Jimin Lee is a Korean-born Bay Area artist currently teaching at the San Francisco Art Institute. She studied etching at the rigorous Tokyo National University of Fine Art and Music, and the skills and technique that she acquired there are evident in the agility with which she produces her images. In what is usually only a picture plane in which images occur, Lee manages to draw the viewers attention to the material surface of the paper. She accomplishes this by combining photoetching, etching, drypoint and aquataint and through her unorthodox tendency to use numerous plates for each etching. As a result the image becomes thick with inks: opaque inks are overlaid with others more translucent, some shine and others bleed into the paper, each describes a different material adding to the complexity of the image represented.
Lee is interested in everyday inanimate objects which become, through her attention, infused with emotion and human reference.
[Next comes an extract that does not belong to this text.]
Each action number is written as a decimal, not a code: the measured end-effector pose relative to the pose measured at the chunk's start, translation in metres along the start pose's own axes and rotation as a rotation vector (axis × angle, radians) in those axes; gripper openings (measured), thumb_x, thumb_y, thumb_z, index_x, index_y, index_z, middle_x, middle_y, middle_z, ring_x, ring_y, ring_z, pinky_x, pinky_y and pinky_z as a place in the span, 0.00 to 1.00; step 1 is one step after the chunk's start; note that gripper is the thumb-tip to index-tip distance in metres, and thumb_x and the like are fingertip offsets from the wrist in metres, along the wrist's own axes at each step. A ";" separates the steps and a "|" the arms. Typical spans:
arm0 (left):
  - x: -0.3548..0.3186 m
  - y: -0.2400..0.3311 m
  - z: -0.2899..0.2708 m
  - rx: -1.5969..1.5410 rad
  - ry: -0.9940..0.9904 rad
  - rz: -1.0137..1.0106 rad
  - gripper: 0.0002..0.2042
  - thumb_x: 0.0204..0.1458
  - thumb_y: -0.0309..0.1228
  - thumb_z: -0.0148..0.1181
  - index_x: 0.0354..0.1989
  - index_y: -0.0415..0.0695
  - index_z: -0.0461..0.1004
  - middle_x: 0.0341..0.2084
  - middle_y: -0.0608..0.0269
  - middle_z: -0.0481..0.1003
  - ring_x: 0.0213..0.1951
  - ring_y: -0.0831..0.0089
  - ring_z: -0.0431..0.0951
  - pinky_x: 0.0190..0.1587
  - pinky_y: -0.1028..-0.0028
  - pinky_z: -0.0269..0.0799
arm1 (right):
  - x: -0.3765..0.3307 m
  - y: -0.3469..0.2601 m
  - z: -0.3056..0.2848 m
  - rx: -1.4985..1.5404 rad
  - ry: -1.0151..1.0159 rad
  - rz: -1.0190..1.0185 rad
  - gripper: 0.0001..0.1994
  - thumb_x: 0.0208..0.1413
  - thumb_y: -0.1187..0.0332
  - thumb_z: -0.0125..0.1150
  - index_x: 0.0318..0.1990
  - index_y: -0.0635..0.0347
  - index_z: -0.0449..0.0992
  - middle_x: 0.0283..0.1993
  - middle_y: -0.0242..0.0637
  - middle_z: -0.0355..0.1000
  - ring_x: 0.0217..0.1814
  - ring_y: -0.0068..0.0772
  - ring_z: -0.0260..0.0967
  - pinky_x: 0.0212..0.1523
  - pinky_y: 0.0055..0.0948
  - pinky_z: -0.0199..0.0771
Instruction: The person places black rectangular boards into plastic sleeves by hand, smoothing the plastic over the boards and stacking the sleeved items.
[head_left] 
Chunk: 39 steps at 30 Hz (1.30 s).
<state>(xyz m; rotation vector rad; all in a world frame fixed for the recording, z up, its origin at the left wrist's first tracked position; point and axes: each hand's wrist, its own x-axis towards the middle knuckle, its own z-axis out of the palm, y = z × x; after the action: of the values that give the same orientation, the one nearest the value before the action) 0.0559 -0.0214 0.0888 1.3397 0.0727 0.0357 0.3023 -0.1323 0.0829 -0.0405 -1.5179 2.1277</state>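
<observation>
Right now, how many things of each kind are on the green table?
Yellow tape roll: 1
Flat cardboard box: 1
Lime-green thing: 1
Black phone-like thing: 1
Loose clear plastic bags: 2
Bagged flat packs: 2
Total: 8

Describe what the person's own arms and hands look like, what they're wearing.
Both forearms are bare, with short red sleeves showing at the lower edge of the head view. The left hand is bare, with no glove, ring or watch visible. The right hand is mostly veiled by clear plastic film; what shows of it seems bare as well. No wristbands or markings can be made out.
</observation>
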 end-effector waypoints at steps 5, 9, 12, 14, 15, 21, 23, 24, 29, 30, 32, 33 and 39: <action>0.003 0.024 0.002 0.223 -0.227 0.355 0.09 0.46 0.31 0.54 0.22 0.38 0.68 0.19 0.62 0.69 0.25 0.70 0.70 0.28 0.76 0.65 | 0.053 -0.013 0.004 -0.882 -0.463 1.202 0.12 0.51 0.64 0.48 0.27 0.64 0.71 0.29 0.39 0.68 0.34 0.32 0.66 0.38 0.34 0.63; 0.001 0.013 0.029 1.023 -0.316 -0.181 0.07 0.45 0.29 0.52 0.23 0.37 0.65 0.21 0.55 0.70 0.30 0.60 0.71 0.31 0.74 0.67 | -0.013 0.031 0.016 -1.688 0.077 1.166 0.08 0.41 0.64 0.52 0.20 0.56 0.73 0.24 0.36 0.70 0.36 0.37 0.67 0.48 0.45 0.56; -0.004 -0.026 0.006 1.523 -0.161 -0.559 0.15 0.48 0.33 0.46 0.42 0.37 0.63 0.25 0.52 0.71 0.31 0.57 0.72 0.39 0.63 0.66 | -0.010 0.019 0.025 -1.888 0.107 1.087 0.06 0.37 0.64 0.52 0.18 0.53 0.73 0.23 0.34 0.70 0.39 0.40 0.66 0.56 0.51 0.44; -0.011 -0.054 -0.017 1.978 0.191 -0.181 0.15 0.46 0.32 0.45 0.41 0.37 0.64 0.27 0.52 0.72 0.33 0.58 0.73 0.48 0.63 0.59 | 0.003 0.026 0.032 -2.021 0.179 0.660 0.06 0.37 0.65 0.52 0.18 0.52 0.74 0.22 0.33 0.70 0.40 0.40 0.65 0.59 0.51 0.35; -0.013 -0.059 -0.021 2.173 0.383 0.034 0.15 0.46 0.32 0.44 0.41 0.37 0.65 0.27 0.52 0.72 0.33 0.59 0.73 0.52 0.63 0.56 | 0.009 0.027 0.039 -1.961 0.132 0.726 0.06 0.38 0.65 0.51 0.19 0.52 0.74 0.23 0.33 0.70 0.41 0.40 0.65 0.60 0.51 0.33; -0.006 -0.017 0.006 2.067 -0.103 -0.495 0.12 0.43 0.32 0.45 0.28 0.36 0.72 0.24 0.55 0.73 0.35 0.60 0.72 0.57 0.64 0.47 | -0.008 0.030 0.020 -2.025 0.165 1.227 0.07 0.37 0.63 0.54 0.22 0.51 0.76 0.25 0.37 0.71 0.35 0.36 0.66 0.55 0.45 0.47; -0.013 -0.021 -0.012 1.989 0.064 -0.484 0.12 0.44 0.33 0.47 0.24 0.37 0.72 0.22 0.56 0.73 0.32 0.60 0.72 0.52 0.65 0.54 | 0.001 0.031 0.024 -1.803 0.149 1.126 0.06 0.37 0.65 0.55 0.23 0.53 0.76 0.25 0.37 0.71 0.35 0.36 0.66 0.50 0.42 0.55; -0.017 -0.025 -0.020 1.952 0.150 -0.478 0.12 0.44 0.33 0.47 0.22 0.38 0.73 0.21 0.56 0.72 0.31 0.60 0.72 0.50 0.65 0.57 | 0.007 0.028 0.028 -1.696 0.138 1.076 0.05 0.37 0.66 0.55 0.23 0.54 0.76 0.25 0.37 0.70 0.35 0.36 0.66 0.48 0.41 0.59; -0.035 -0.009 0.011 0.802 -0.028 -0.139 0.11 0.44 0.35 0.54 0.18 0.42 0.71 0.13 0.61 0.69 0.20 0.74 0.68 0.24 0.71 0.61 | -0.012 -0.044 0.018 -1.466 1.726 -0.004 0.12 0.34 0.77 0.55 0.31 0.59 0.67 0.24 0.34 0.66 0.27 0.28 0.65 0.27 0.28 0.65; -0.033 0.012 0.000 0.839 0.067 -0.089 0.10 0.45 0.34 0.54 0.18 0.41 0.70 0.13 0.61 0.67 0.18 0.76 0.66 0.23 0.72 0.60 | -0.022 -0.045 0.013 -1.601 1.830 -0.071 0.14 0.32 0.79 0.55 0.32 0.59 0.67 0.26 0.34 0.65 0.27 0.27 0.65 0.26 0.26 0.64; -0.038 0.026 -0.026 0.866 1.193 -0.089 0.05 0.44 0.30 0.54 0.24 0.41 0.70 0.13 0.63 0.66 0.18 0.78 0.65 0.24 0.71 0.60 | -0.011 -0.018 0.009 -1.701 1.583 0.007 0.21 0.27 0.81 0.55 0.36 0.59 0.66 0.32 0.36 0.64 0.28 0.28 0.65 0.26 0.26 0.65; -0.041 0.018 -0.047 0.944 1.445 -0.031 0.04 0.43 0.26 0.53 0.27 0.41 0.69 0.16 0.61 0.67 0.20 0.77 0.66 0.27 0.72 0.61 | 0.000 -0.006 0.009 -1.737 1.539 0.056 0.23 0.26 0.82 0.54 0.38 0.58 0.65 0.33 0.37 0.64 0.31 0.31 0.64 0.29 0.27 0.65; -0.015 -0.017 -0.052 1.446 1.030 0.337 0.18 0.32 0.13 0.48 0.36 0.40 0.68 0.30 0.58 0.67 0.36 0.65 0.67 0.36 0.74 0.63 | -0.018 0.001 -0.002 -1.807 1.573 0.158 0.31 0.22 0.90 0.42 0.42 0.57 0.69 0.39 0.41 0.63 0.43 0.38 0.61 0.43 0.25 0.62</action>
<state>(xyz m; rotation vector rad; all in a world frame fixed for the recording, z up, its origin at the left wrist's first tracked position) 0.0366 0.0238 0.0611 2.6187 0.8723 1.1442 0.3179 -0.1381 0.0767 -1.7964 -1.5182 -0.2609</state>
Lee explains: I choose common useful objects, such as shoes, a bag, toothbrush, bathtub and pillow which have constant contact with my body. They are not just bare things' which are specific utilitarian objects, but metaphorical interpretations of
human relationships. The objects wear the evidence of their ware. Where stains appear, materials break down, and pipes become viscerally disconnected, the objects become anthropomorphic.
Jimin Lee has taught at California State University, Hayward and San Francisco State University, as well as the San Francisco Art Institute.